Segen ist von dem lateinischen Wort benedictio, abgeleitet von benedicere aus bene („gut“) und dicere („sagen“), bedeutet von jemandem gut sprechen, jemanden loben, preisen. Manche lesen in diesem Zeichen die Anfangsbuchstaben der drei Könige Caspar, Melchior und Balthasar, die aus dem Morgenlande kamen; so wir verkündet, dass Jesus als Messias auch Anerkennung in der heidnischen, also der nichtjüdischen Welt fand.

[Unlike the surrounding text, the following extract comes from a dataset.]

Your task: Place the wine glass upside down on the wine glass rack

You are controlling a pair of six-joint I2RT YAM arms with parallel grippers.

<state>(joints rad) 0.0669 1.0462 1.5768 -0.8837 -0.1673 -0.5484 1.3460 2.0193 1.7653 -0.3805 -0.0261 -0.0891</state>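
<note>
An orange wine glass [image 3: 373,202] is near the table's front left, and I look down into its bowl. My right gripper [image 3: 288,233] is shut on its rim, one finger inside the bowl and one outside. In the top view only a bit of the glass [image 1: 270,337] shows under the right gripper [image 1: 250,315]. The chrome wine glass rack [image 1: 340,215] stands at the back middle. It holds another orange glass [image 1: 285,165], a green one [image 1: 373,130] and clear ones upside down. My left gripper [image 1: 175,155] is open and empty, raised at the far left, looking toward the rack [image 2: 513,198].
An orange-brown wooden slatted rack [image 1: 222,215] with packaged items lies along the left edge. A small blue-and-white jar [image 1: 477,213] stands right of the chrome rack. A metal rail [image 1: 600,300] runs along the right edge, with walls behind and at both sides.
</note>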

Dies wurde noch unterstrichen durch die dunkle Hautfarbe des einen Königs.

 

 

Die Welt vom 6. Januar 2017

 

Der Segen ist nach katholischem Verständnis ein Sakramentale, das sind heilige Zeichen, die in gewisser Nachahmung der Sakramente geistliche Wirkungen bezeichnen und durch die Fürbitte der Kirche erlangt werden; sie ergänzen die Sakramente. Die durch Kreuze getrennten Buchstaben bedeuten Christus mansionem benedicat (Christus segne diese Wohnung). Die Inschrift soll den Segen Gottes auf das Haus und seine Bewohner herabrufen und sie vor Unglück schützen.

 

 

 

Segen bezeichnet einen Ritus, der die Förderung von Glück und Gedeihen oder die Zusicherung von Schutz und Bewahrung zum Ziel hat. Insofern ist er dem Glückwunsch vergleichbar: „Alles Gute zum neuen Jahr“ oder „Guten Rutsch!“ Er drückt die Hoffnung auf das Erreichen eines Zieles für sich selbst oder für einen anderen aus. Ein Segen funktioniert nur, wen der Gesegnete ihn auch annimmt. Dabei ist es egal, ob ich an eine göttliche Instanz glaube oder Agnostiker bin. Beim Haussegen ist es das Urvertrauen des Bewohners, der davon überzeugt ist, dass sein Leben glücklich verlaufen wird und er zufrieden leben kann, etwas, das für die Lebensführung unabdingbar ist. So wie der Kölner sagt: „Et hätt noch immer jot jejange“.